Assignment »
Copy out each line of the listing below in which the string "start" occurs.

____________________

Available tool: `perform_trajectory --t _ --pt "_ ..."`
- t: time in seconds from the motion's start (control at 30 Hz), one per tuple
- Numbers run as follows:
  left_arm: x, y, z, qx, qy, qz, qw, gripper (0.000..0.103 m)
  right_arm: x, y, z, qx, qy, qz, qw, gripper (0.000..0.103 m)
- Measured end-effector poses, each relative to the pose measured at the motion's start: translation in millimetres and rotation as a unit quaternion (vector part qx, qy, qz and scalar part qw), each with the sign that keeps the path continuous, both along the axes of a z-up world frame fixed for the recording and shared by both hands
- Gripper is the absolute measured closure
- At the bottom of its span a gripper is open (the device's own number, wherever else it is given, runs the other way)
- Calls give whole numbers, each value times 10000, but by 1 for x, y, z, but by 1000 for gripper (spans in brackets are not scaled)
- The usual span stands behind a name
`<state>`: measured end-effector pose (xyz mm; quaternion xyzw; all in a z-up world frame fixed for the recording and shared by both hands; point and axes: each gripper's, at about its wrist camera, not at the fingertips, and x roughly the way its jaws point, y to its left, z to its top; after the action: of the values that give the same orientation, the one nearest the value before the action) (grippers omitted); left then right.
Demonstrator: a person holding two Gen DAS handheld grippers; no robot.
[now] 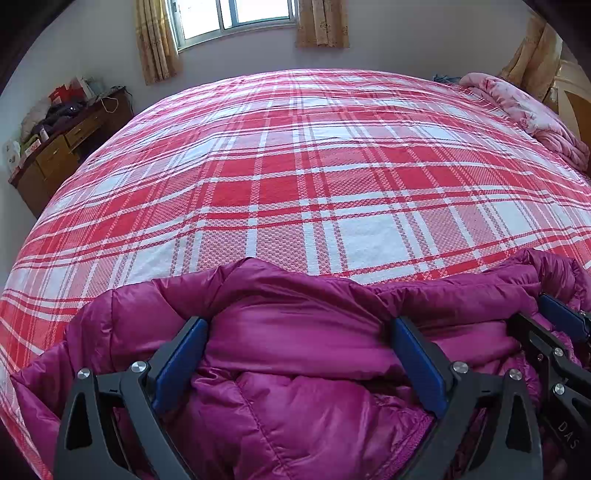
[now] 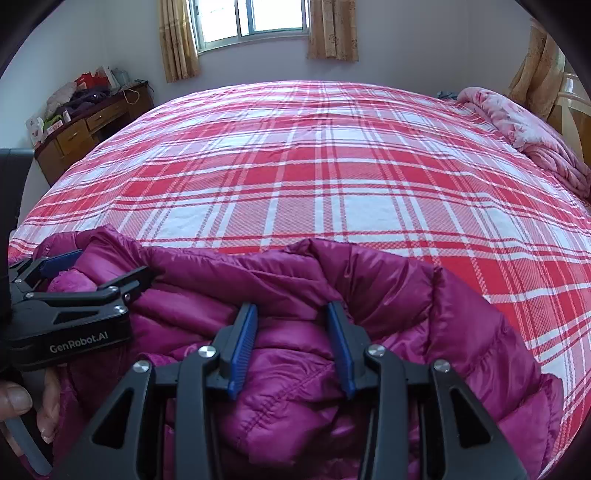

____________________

The completed task »
- t: time in seconds from the motion's start (control at 30 Hz), one per tuple
- Measured end-effector poses, each relative to the pose measured at the motion's start: translation in millimetres and rotation as a unit quaternion (vector part qx, qy, qz and scalar part qw), each with the sign that keeps the path continuous, both along the axes of a z-up world frame fixed for the recording and shared by both hands

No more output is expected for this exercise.